I can't see how your test would have worked. Did you definitely run it on a SeaweedFS mount?

@chrislusf
Copy link
Collaborator

@nickb937 works well with the dev version. Please help to confirm.

@nickb937
Copy link
Author

Alright, I just re-built direct from master rather than the download tar-files:

$ git clone https://github.com/seaweedfs/seaweedfs.git
$ cd seaweedfs ; make
$ ~/go/bin/weed server -dir /home/nickb/weed-data 
$ ~/go/bin/weed filer
# /home/nickb/go/bin/weed mount -dir=/mnt

nickb@pc:/mnt$ unzip chinook.zip 
Archive:  chinook.zip
  inflating: chinook.db              
nickb@pc:/mnt$ sqlite3 chinook.db 'vacuum'
nickb@pc:/mnt$ sqlite3 chinook.db '.tables'
Error: database disk image is malformed
nickb@pc:/mnt$ 

@chrislusf
Copy link
Collaborator

chrislusf commented Aug 1, 2022

I noticed the problem is only on Linux. My mac is fine.

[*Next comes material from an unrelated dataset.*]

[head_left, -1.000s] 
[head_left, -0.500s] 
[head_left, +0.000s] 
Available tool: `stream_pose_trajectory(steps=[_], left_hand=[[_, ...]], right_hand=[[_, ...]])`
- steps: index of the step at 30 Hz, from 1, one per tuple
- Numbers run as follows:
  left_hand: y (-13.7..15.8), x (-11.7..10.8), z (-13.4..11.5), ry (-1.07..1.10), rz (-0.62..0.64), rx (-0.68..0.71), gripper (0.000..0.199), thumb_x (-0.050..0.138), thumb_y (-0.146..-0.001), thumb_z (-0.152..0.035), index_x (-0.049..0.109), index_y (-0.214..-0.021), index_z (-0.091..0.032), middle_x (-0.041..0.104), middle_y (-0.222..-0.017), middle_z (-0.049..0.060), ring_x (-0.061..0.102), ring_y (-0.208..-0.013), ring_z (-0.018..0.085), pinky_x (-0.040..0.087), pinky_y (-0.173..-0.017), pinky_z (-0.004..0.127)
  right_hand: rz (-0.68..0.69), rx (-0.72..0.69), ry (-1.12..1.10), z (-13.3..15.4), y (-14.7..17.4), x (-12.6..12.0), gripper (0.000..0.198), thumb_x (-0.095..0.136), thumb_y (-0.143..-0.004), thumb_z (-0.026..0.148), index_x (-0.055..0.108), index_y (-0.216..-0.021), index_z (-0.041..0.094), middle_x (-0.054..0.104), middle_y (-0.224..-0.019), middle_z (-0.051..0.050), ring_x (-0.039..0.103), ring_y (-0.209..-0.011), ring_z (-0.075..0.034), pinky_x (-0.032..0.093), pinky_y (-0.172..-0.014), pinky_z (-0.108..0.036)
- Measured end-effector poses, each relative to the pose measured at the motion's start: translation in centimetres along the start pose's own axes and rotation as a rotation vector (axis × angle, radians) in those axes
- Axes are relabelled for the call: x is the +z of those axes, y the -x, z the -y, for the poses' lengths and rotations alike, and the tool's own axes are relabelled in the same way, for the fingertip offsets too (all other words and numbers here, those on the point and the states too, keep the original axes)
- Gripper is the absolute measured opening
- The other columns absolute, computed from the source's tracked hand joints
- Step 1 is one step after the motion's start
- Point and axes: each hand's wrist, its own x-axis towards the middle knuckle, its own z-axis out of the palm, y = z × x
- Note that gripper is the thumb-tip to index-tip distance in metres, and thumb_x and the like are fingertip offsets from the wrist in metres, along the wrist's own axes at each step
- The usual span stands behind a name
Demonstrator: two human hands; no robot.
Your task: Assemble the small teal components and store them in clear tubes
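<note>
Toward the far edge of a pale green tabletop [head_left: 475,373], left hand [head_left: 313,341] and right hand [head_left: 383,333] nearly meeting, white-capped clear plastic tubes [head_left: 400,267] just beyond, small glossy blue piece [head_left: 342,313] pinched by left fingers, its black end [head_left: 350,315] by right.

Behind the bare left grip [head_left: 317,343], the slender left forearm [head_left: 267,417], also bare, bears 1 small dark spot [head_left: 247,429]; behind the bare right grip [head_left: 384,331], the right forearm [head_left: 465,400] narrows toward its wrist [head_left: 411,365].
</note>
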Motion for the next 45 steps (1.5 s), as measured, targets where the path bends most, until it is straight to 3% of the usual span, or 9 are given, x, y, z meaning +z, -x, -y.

The sqlite3 version on my linux is:

3.31.1 2020-01-27 19:55:54 3bfa9cc97da10598521b342961df8f5f68c7388fa117345eeb516eaa837balt1

On mac is:

3.37.0 2021-12-09 01:34:53 9ff244ce0739f8ee52a3e9671adb4ee54c83c640b02e3f9d185fd2f9a179aapl

Not sure whether the sqlite3 version is the problem.

@nickb937
Copy link
Author

nickb937 commented Aug 1, 2022

I have compared the contents of pread64/pwrite64 calls between sqlite running on seaweedfs and a different filesystem. From the application perspective they're exactly the same.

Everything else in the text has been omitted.